A Bout of Aboutness: Urban Fantasy and Sword-and-Planet

A Bout of Aboutness: Urban Fantasy and Sword-and-Planet

The Zeitgeist has been tying its ectoplasm in knots lately about urban fantasy. Here’s Lilith Saintcrow, underdefining the genre in a recent guest column at Pat’s Hotlist (with a followup at her own site):

Chicks kicking ass. Well, leather-clad chicks kicking ass. Leather-clad chicks kicking ass in an urban environment where some form of “magic” is part of the world. There. That’s about it.

But that’s not all there is to it.

Certainly not, but that really may be the central genre-defining element. I was thinking about this while reading Justina Robson’s excellent Keeping It Real recently. The book kept reminding me of sword-and-planet–with the gender polarities reversed.

I was reading buckets of sword-and-planet last year (some of which I reviewed in this space) and it constantly occurred to me that the aboutness of these books is concerned with male identity: they present idealized images of the lone male adventurer. For Edgar Rice Burroughs, the idealized image was that of an immortal Virginia gentleman. For Robert E. Howard, a man somewhere midway between the barbarism he considered man’s natural state and the aspirations of human intellect. For Otis Adelbert Kline, he’s a down-on-his-luck member of the American aristocracy. For some other three-initialled author the idealized image might be somewhat different, but they share some core similarities.

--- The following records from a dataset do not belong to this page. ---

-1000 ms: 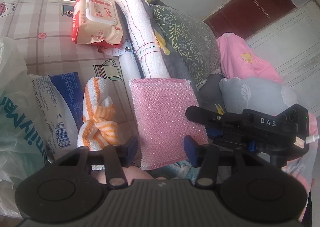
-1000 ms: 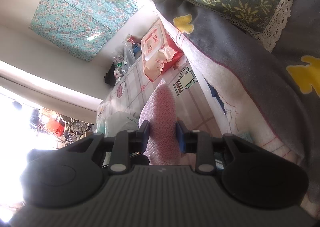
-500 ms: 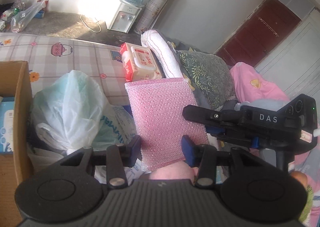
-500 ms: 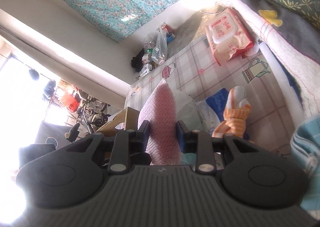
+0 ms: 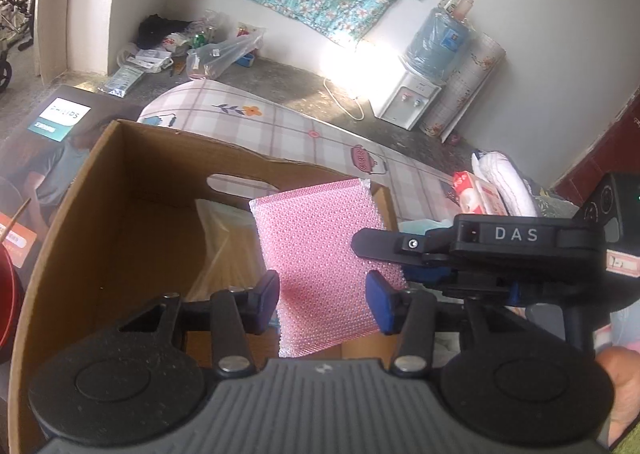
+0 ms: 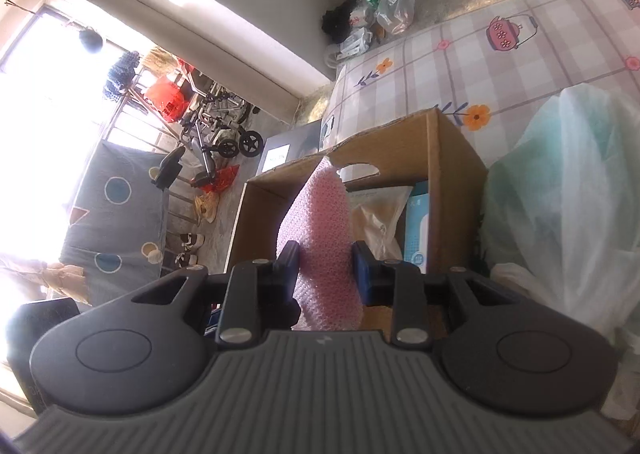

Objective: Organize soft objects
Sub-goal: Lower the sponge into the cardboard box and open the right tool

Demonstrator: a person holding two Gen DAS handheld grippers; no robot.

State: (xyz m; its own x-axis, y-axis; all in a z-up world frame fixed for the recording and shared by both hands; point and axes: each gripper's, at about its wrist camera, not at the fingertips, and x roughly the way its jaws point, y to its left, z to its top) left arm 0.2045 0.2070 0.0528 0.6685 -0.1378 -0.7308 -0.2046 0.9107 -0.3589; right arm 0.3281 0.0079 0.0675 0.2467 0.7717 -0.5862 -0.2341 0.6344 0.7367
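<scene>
Here, right gripper [image 6: 324, 268] clenched on pink sponge [image 6: 320, 230] above cardboard box [image 6: 452, 158], left gripper [image 5: 322, 300] released, plastic bag [image 6: 568, 190] beside box.

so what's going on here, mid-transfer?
A person is carrying a pink bubble-wrap pouch to an open cardboard box. The right gripper is shut on the pouch, holding it upright at the box opening. The left gripper sits open alongside, its fingers just widened and not pressing on the pouch. The box already holds a plastic bag.
</scene>
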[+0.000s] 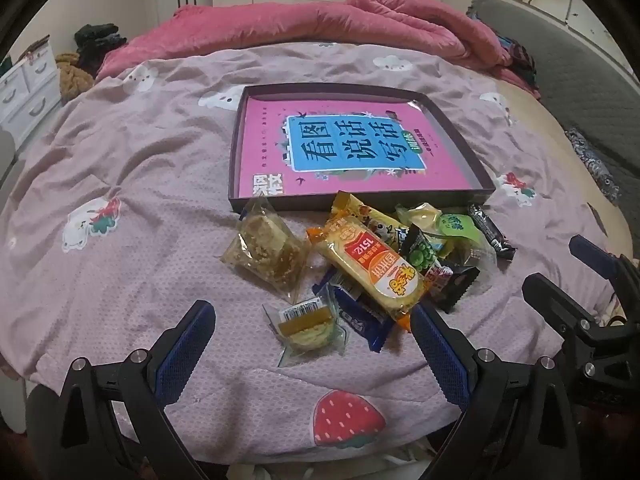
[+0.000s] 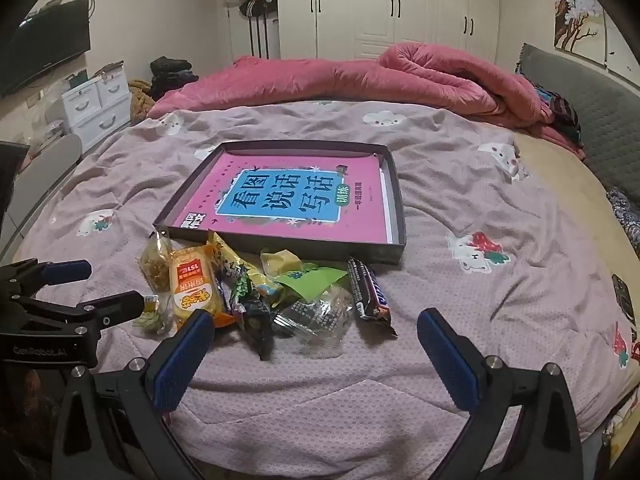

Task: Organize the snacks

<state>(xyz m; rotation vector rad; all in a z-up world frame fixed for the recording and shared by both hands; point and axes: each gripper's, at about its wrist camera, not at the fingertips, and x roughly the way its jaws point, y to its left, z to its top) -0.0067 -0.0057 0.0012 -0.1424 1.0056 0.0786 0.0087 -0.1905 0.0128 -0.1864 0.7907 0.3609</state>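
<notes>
A pile of wrapped snacks (image 1: 372, 256) lies on the bed in front of a shallow dark tray (image 1: 236, 148) holding a pink book (image 1: 348, 148). The pile includes an orange cake pack (image 1: 372, 268), a clear nut-bar pack (image 1: 264, 252), a small clear cookie pack (image 1: 308, 326) and a dark chocolate bar (image 2: 370, 292). My left gripper (image 1: 312, 328) is open, just short of the pile's near-left side, over the cookie pack. My right gripper (image 2: 316, 332) is open, empty, near the pile's right side. The tray (image 2: 396, 208) also shows in the right wrist view.
The bed has a lilac quilt (image 1: 120, 240) with strawberry prints. A rolled pink duvet (image 2: 360, 76) lies at the far side, a grey headboard (image 2: 592, 100) on the right. White drawers (image 2: 96, 108) and a TV (image 2: 44, 56) stand at left.
</notes>
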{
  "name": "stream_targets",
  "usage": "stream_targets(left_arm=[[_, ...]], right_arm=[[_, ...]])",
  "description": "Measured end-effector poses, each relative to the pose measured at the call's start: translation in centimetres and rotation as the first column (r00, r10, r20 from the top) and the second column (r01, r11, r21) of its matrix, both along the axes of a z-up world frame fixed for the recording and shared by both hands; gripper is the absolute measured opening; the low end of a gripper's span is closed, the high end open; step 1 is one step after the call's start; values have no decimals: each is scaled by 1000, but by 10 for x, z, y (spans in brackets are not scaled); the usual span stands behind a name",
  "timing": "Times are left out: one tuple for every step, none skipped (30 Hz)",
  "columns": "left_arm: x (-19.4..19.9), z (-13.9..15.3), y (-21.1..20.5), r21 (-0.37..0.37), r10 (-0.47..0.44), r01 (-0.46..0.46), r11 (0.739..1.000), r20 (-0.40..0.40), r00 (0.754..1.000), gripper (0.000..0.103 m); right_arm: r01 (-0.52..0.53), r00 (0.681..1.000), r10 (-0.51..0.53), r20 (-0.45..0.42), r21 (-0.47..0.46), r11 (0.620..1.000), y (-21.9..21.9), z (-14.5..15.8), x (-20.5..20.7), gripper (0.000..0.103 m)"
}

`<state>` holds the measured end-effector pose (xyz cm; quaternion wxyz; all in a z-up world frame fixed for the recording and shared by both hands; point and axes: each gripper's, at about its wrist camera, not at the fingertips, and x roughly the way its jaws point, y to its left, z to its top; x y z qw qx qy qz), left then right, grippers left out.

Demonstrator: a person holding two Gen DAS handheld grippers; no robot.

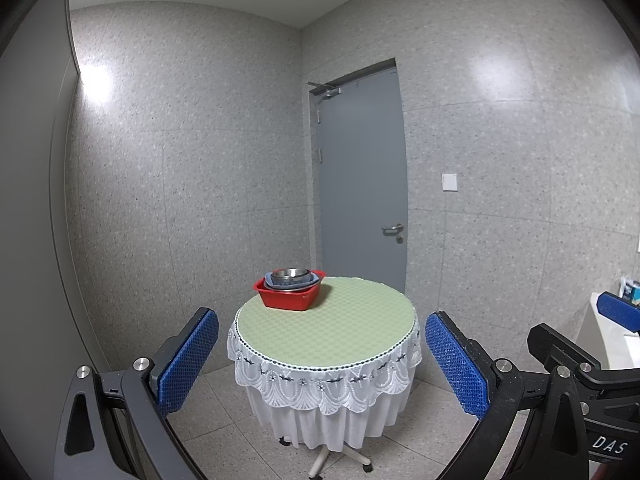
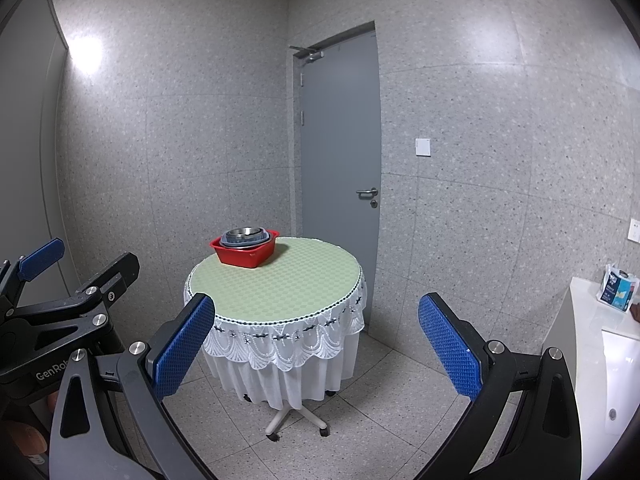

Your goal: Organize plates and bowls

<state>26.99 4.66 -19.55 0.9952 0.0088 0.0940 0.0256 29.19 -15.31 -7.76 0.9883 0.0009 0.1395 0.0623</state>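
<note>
A red square basin (image 1: 289, 298) (image 2: 245, 254) sits at the far left of a small round table (image 1: 340, 328) (image 2: 288, 284) with a green mat and white lace cloth. Stacked inside it are a bluish plate and a steel bowl (image 1: 290, 274) (image 2: 245, 234). My left gripper (image 1: 322, 330) is open, well short of the table, with nothing between its blue pads. My right gripper (image 2: 316, 312) is open too, equally far back and empty. The left gripper (image 2: 40, 258) also shows at the left edge of the right wrist view.
A grey door (image 1: 362, 184) (image 2: 340, 132) stands shut behind the table. Speckled walls close the corner. A white counter with a sink (image 2: 600, 344) and a small packet (image 2: 618, 292) is on the right. The table stands on a wheeled base (image 2: 296, 420).
</note>
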Motion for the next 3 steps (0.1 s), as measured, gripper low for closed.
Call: stream_targets(left_arm=[[-1,0,0,1,-1,1,1000,1,1000,102],[-2,0,1,1,-2,2,1000,2,1000,102],[-3,1,1,1,-3,3,1000,5,1000,102]], right_arm=[[0,1000,0,0,1,1000,1,0,-1,103],[1,1000,-1,0,3,1000,-1,0,-2,103],[3,1000,-3,1,6,1000,-2,1,-4,103]])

This concentration on masculine adventure doesn’t, I think, mark sword-and-planet as a male-only genre. Women share a world with men, and are at least potentially interested in what they are up to (in reality and in imagination) and, of course, they may just like the adventure. It’s a fact, anyway, that some of the greatest sword-and-planet stories were written by a woman, Leigh Brackett. Her worlds, her characters, her stories are all more various than the genre norm, but the hero (or antihero) is almost invariably a man: she doesn’t write usually write about Jirel-in-space–although sometimes she does (e.g. “Black Amazon of Mars” novelized as People of the Talisman), and the results tend to be interesting.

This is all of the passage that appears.